With a percentiles aggregation, you only have the values but not the counts. i don't see how to take those values in a subsequent aggregation to retrieve that data.

# Get the 50/80/90 percentiles
GET discuss-344485/_search
{
  "size": 0,
  "aggs": {
    "by_date": {
      "date_histogram": {
        "field": "ts",
        "calendar_interval": "day"
      },
      "aggs": {
        "by_percentile": {
          "percentiles": {
            "field": "metric",
            "percents": [ 50, 80, 90 ]
          }
        }
      }
    }
  }
}

# Returns
{
  "took": 2,
  "timed_out": false,
  "_shards": {
    "total": 1,
    "successful": 1,
    "skipped": 0,
    "failed": 0
  },
  "hits": {
    "total": {
      "value": 25,
      "relation": "eq"
    },
    "max_score": null,
    "hits": []
  },
  "aggregations": {
    "by_date": {
      "buckets": [
        {
          "key_as_string": "2023-10-10T00:00:00.000Z",
          "key": 1696896000000,
          "doc_count": 20,
          "by_percentile": {
            "values": {
              "50.0": 50,
              "80.0": 120.00000000000011,
              "90.0": 230.00000000000043
            }
          }
        },
        {
          "key_as_string": "2023-10-11T00:00:00.000Z",
          "key": 1696982400000,
          "doc_count": 5,
          "by_percentile": {
            "values": {
              "50.0": 50,
              "80.0": 180.00000000000006,
              "90.0": 340
            }
          }
        }
      ]
    }
  }
}

Thank you Jorge for having posting this on the Elasticsearch forum, indeed if you have a solution with an ES request this could help.
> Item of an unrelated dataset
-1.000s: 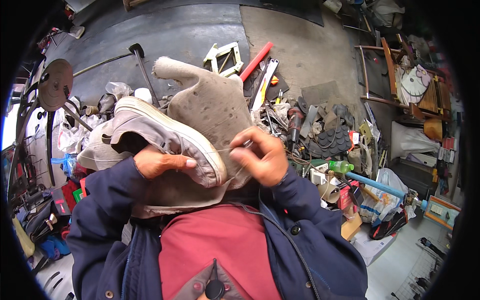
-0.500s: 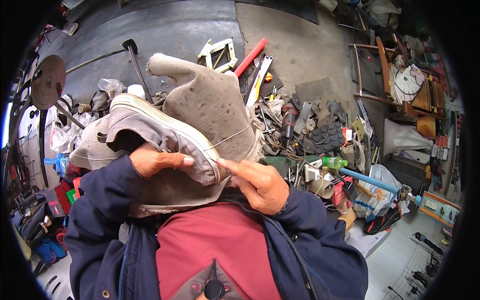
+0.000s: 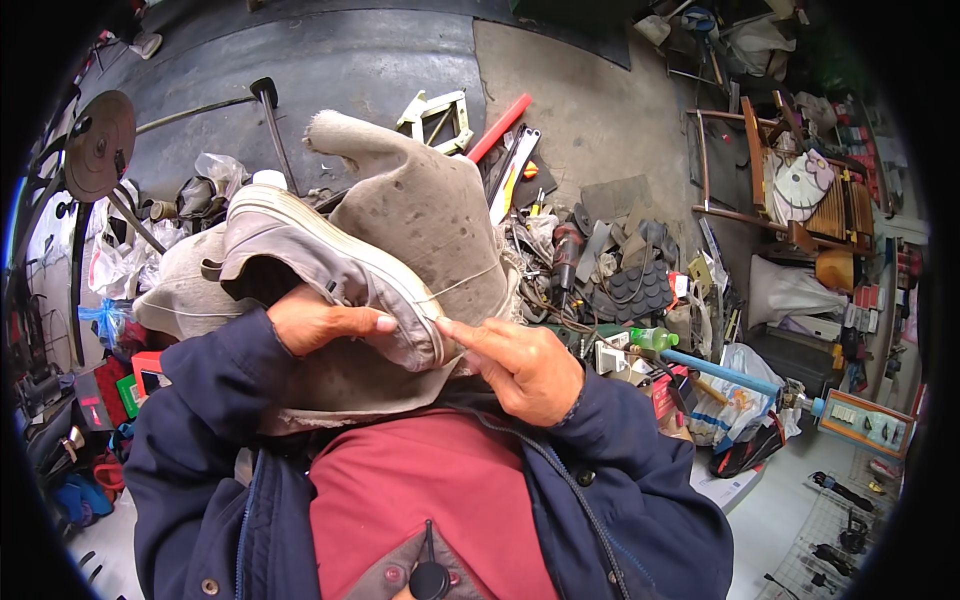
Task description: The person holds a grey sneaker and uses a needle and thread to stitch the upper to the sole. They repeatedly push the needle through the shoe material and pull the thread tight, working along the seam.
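Observation:
A grey canvas shoe (image 3: 277, 224) with a worn white sole lies tilted over the grey, spotted cloth (image 3: 410, 200) on my lap. My left hand (image 3: 315, 325) grips the shoe from inside its opening, thumb along the upper. My right hand (image 3: 525, 370) is at the toe end, index finger against the sole's edge and the other fingers curled; whatever they hold is hidden. A thin pale thread (image 3: 465, 283) runs from the sole across the cloth.
Tools and scraps crowd beyond the cloth: a power drill (image 3: 566, 255), red bar (image 3: 499, 127), green bottle (image 3: 652, 338) and blue pipe (image 3: 715, 371). A metal stand (image 3: 100, 145) is at left, wooden chairs (image 3: 760, 160) at upper right.
My right hand has come down from above the thread to the sole's edge at the toe, index finger now stretched onto it. My left hand still grips the shoe.

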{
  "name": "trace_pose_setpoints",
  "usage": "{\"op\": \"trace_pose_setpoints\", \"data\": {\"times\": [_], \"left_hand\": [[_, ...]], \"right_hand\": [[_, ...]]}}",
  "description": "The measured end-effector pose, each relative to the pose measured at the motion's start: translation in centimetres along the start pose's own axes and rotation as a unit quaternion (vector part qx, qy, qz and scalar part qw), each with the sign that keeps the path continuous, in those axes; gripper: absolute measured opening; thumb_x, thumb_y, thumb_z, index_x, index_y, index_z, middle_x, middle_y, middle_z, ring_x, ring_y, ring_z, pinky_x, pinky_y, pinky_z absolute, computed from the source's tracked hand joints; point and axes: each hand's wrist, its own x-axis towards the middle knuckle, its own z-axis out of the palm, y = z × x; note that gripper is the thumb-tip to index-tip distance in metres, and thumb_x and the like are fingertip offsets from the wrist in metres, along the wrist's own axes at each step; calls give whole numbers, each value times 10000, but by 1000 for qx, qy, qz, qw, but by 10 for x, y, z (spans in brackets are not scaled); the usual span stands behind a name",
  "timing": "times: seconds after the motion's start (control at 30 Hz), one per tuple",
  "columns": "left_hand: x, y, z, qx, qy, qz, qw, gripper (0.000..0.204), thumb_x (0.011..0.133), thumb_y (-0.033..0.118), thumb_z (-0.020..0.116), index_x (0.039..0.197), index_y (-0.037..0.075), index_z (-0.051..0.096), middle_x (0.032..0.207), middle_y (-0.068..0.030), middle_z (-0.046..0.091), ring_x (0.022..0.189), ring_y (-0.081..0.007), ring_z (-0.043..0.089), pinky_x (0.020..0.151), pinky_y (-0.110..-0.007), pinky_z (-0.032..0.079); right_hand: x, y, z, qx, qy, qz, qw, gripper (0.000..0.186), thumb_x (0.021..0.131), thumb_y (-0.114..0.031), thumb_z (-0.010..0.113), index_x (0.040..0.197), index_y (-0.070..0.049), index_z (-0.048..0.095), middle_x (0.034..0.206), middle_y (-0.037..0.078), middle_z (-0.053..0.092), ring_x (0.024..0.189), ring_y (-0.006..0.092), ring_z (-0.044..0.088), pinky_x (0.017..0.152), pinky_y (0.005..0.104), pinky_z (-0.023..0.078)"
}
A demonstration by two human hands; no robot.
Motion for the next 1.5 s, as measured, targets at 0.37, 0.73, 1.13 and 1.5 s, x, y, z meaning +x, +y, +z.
{"op": "trace_pose_setpoints", "data": {"times": [0.37,0.73,1.13,1.5], "left_hand": [[2,-7,3,-25,29,22,999,306,890,164,820,1151,26,739,1009,-7,733,846,-99,634,746,-264,506],[5,-13,0,-39,11,42,998,411,915,98,758,1277,-60,647,1222,-94,704,1092,-170,668,980,-327,540],[6,-22,-3,-30,-3,55,998,391,926,166,782,1262,-10,689,1127,-32,726,967,-123,660,847,-282,532],[10,-32,0,-82,-42,93,991,345,940,187,743,1234,11,695,1118,-35,728,1025,-142,655,905,-307,527]], "right_hand": [[33,-33,-26,-184,-98,42,977,393,828,-50,650,1220,-58,674,802,190,686,741,402,698,650,497,551],[56,-24,-26,-176,-129,11,976,368,844,-27,635,1202,-61,718,764,200,696,699,407,685,626,483,535],[70,17,-53,173,-247,143,943,379,1002,-17,614,1347,-131,723,721,50,650,647,84,568,648,289,499],[79,-10,-52,-106,-205,67,971,279,869,-123,643,1092,-139,810,955,198,758,907,390,735,827,472,586]]}}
I am not familiar with ES requests, as in our company we only have access to Kibana (the admin has blocked the console access), so a pure Kibana solution would be great, but if there a way to do this with Vega, I will try to use it.

Thank again.

This topic was automatically closed 28 days after the last reply. New replies are no longer allowed.